### Exercise requirements
Retype the listing found below exactly, but leave out each picture.

--------------------

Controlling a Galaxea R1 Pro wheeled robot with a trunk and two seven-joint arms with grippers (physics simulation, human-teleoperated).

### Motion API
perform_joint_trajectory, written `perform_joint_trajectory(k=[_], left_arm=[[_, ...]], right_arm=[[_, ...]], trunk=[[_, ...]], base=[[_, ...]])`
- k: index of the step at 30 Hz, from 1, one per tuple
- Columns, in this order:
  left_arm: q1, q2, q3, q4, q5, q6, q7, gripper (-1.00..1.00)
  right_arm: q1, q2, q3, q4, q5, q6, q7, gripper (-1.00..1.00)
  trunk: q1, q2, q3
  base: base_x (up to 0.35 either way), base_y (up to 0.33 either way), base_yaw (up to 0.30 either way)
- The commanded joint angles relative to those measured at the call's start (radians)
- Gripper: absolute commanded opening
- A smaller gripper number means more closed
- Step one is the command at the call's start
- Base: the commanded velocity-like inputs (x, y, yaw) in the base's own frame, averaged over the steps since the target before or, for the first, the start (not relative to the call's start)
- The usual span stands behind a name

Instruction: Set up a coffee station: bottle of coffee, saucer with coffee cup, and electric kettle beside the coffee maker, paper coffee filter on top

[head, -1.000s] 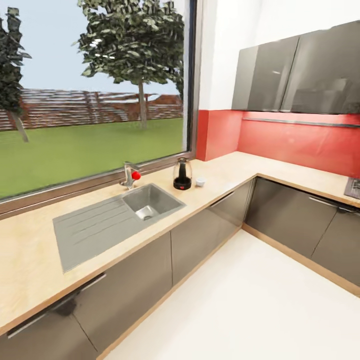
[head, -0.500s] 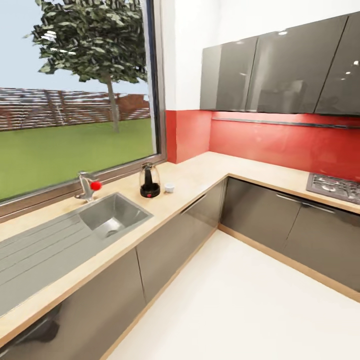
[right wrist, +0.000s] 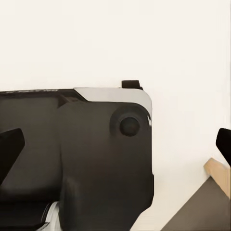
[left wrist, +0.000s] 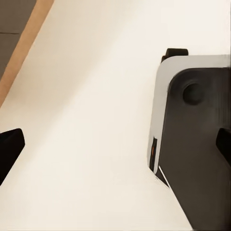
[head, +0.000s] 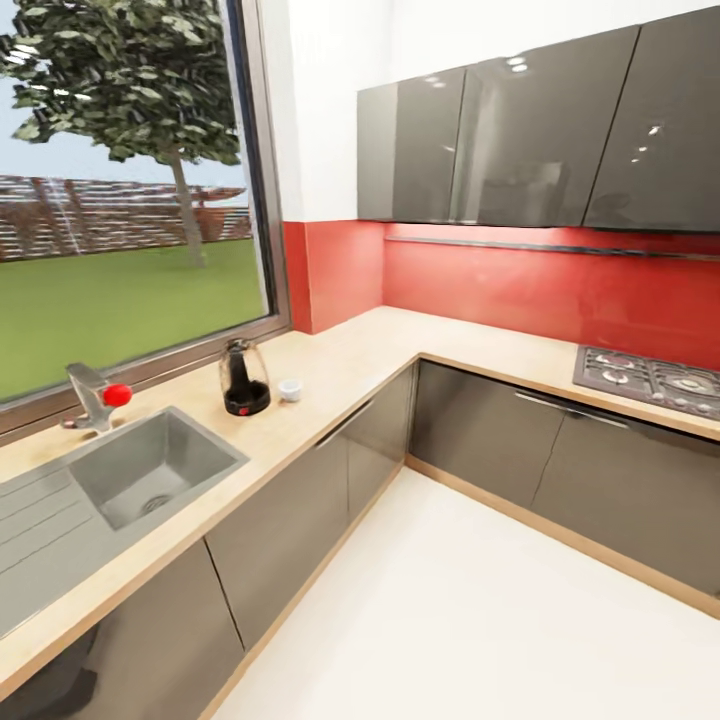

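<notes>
Electric kettle: you have the electric kettle [head: 243,378] standing upright on the counter [head: 345,365], between the sink [head: 150,468] and the corner, just under the window [head: 120,200].
Coffee cup: the coffee cup [head: 290,389] sits just beside the kettle on its corner side, apart from it; whether a saucer lies under it is too small to tell.
Other task things: from here you have no sight of a coffee maker, bottle or filter on this stretch of counter.
What changed: over the last second the whole head view has slid, with kettle, cup and tap [head: 95,397] drifting toward the picture's left and the hob [head: 650,380] coming in at the right. That is your camera turning, not the things moving.
Meaning: I judge you are swinging away from the sink run toward the corner, searching or travelling; nothing is placed yet.
Left pincer: the left pincer [left wrist: 115,149] stands wide, dark fingertips at opposite picture edges, nothing between them, over the white floor [left wrist: 91,96] and the robot's base [left wrist: 197,144].
Right pincer: the right pincer [right wrist: 115,147] is likewise wide and empty, above the base.
</notes>
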Motion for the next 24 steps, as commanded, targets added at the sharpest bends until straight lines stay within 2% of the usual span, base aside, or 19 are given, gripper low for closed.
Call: perform_joint_trajectory(k=[1,24], left_arm=[[0.000,-0.004,0.008,-0.002,-0.006,0.006,0.001,1.00],[0.000,-0.008,0.006,-0.003,-0.006,0.006,0.003,1.00]], right_arm=[[-0.001,0.000,0.009,0.000,-0.009,0.000,-0.003,1.00],[-0.001,-0.002,0.005,-0.005,-0.015,-0.002,-0.001,1.00]], trunk=[[0.001,-0.002,-0.002],[0.001,-0.002,-0.002]], base=[[0.285,-0.209,-0.004],[0.255,-0.227,0.000]])
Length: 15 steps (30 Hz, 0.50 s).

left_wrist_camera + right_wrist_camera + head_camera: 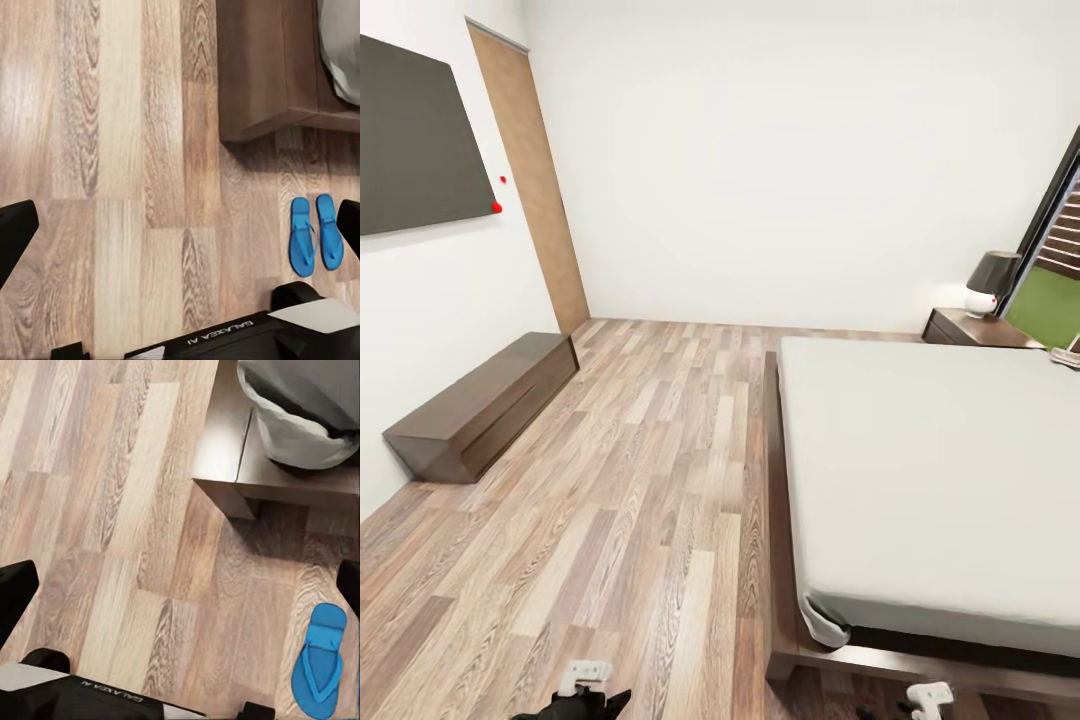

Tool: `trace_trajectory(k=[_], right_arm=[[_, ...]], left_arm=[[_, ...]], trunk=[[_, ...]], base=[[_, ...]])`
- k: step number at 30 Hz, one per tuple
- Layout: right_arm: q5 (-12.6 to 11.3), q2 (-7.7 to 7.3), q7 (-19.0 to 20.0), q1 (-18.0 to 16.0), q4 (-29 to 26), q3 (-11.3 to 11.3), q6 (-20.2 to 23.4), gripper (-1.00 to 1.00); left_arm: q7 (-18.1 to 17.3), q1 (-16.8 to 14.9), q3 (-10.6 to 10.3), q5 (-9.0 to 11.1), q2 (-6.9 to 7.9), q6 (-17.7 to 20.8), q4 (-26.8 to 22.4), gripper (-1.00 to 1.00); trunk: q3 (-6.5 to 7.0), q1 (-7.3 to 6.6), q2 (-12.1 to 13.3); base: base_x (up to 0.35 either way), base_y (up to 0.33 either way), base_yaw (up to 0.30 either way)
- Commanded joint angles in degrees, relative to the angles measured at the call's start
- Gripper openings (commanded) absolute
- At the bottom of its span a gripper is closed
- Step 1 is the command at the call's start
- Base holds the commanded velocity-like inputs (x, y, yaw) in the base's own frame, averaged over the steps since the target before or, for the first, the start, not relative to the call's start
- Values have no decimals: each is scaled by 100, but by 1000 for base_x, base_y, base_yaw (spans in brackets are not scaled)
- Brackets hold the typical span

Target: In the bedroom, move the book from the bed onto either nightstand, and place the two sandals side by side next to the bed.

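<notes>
both bright blue flat slide sandals (316,234) sit side by side on the wood-plank floor (112,150) near the dark-brown bed frame's (259,75) corner; left hand (180,225) and right hand (180,585) both spread wide, grasping nothing

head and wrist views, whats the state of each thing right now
Two bright blue flat sandals: side by side on the wood floor near the bed corner.
Dark-brown wooden bed: pale-grey mattress bare where visible.
Black-shaded lamp: upright on the nightstand.
Left gripper: open, empty.
Right gripper: open, empty.

Blue sandals (316,234), pale-grey mattress (930,470), wood-grain floor (620,500)
</notes>
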Motion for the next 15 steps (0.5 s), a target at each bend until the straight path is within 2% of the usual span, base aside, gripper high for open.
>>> trace_trajectory(k=[1, 3, 5, 7, 11, 15], right_arm=[[57, -5, 292, -5, 82, -57, -33, 100], [50, -11, 711, -5, 173, -69, -34, 100], [41, -155, 1162, -5, 235, -82, -35, 100], [36, -322, 1385, -5, 265, -89, -37, 100], [34, -386, 1461, -5, 273, -91, -42, 100], [34, -406, 1484, -5, 271, -92, -44, 100]], left_arm=[[42, 17, -46, 47, -31, -28, 7, 100], [94, 35, -46, 45, -56, -35, 7, 100], [126, 46, -46, 42, -71, -42, 7, 100], [141, 52, -46, 40, -78, -46, 7, 100], [147, 54, -46, 40, -81, -47, 7, 100], [148, 54, -46, 39, -82, -47, 6, 100]], trunk=[[-6, 1, -5], [-6, 1, -5], [-6, 1, -5], [-6, 1, -5], [-6, 1, -5], [65, -87, 156]], base=[[0, 0, 0], [0, 0, 0], [0, 0, 0], [0, 0, 0], [0, 0, 0], [0, 0, 0]])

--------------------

### Solution to this exercise
Controlling a Galaxea R1 Pro wheeled robot with a trunk and two seven-joint arms with grippers (physics simulation, human-teleoperated).

### Motion API
perform_joint_trajectory, written `perform_joint_trajectory(k=[_], left_arm=[[_, ...]], right_arm=[[_, ...]], trunk=[[_, ...]], base=[[_, ...]])`
- k: index of the step at 30 Hz, from 1, one per tuple
- Columns, in this order:
  left_arm: q1, q2, q3, q4, q5, q6, q7, gripper (-1.00..1.00)
  right_arm: q1, q2, q3, q4, q5, q6, q7, gripper (-1.00..1.00)
  trunk: q1, q2, q3
  base: base_x (up to 0.35 either way), base_y (up to 0.33 either way), base_yaw (up to 0.30 either way)
- The commanded joint angles relative to those measured at the call's start (radians)
- Gripper: absolute commanded opening
- A smaller gripper number means more closed
- Step one is the command at the call's start
- Base: the commanded velocity-like inputs (x, y, yaw) in the base's own frame, averaged over the steps since the target before or, for the first, the start (not relative to the call's start)
- The usual span stands behind a name

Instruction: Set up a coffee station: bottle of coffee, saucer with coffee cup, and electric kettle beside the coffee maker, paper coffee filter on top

[head, -1.000s] 
[head, -0.500s] 
[right wrist, +0.000s] 
[left wrist, +0.000s] 
[head, +0.000s] 

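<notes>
Electric kettle: you have the electric kettle [head: 243,378] standing upright on the counter [head: 345,365], between the sink [head: 150,468] and the corner, just under the window [head: 120,200].
Coffee cup: the coffee cup [head: 290,389] sits just beside the kettle on its corner side, apart from it; whether a saucer lies under it is too small to tell.
Other task things: from here you have no sight of a coffee maker, bottle or filter on this stretch of counter.
What changed: over the last second the whole head view has slid, with kettle, cup and tap [head: 95,397] drifting toward the picture's left and the hob [head: 650,380] coming in at the right. That is your camera turning, not the things moving.
Meaning: I judge you are swinging away from the sink run toward the corner, searching or travelling; nothing is placed yet.
Left pincer: the left pincer [left wrist: 115,149] stands wide, dark fingertips at opposite picture edges, nothing between them, over the white floor [left wrist: 91,96] and the robot's base [left wrist: 197,144].
Right pincer: the right pincer [right wrist: 115,147] is likewise wide and empty, above the base.
</notes>
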Motion for the next 24 steps, as commanded, targets added at the sharpest bends until straight lines stay within 2% of the usual span, base aside, or 19 are given, gripper low for closed.
Call: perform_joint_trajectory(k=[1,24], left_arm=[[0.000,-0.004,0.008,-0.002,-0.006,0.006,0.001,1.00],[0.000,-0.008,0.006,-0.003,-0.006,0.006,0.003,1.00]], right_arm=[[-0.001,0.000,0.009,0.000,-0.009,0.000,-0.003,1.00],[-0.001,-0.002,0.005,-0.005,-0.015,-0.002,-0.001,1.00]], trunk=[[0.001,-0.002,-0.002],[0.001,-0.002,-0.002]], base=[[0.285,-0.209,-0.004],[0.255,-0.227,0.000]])
Length: 15 steps (30 Hz, 0.50 s).

left_wrist_camera + right_wrist_camera + head_camera: 

Tool: `trace_trajectory(k=[_], right_arm=[[_, ...]], left_arm=[[_, ...]], trunk=[[_, ...]], base=[[_, ...]])`
- k: step number at 30 Hz, one per tuple
- Layout: right_arm: q5 (-12.6 to 11.3), q2 (-7.7 to 7.3), q7 (-19.0 to 20.0), q1 (-18.0 to 16.0), q4 (-29 to 26), q3 (-11.3 to 11.3), q6 (-20.2 to 23.4), gripper (-1.00 to 1.00); left_arm: q7 (-18.1 to 17.3), q1 (-16.8 to 14.9), q3 (-10.6 to 10.3), q5 (-9.0 to 11.1), q2 (-6.9 to 7.9), q6 (-17.7 to 20.8), q4 (-26.8 to 22.4), gripper (-1.00 to 1.00); trunk: q3 (-6.5 to 7.0), q1 (-7.3 to 6.6), q2 (-12.1 to 13.3); base: base_x (up to 0.35 either way), base_y (up to 0.33 either way), base_yaw (up to 0.30 either way)
- Commanded joint angles in degrees, relative to the angles measured at the call's start
- Gripper openings (commanded) absolute
- At the bottom of its span a gripper is closed
- Step 1 is the command at the call's start
- Base holds the commanded velocity-like inputs (x, y, yaw) in the base's own frame, averaged over the steps since the target before or, for the first, the start, not relative to the call's start
- Values have no decimals: each is scaled by 100, but by 1000 for base_x, base_y, base_yaw (spans in brackets are not scaled)
- Brackets hold the typical span

Target: In the bedroom, move the book from the bed onto either nightstand, and place the two sandals side by side next to the bed.

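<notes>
both bright blue flat slide sandals (316,234) sit side by side on the wood-plank floor (112,150) near the dark-brown bed frame's (259,75) corner; left hand (180,225) and right hand (180,585) both spread wide, grasping nothing

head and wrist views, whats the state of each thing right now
Two bright blue flat sandals: side by side on the wood floor near the bed corner.
Dark-brown wooden bed: pale-grey mattress bare where visible.
Black-shaded lamp: upright on the nightstand.
Left gripper: open, empty.
Right gripper: open, empty.

Blue sandals (316,234), pale-grey mattress (930,470), wood-grain floor (620,500)
</notes>
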Motion for the next 15 steps (0.5 s), a target at each bend until the straight path is within 2% of the usual span, base aside, gripper high for open.
>>> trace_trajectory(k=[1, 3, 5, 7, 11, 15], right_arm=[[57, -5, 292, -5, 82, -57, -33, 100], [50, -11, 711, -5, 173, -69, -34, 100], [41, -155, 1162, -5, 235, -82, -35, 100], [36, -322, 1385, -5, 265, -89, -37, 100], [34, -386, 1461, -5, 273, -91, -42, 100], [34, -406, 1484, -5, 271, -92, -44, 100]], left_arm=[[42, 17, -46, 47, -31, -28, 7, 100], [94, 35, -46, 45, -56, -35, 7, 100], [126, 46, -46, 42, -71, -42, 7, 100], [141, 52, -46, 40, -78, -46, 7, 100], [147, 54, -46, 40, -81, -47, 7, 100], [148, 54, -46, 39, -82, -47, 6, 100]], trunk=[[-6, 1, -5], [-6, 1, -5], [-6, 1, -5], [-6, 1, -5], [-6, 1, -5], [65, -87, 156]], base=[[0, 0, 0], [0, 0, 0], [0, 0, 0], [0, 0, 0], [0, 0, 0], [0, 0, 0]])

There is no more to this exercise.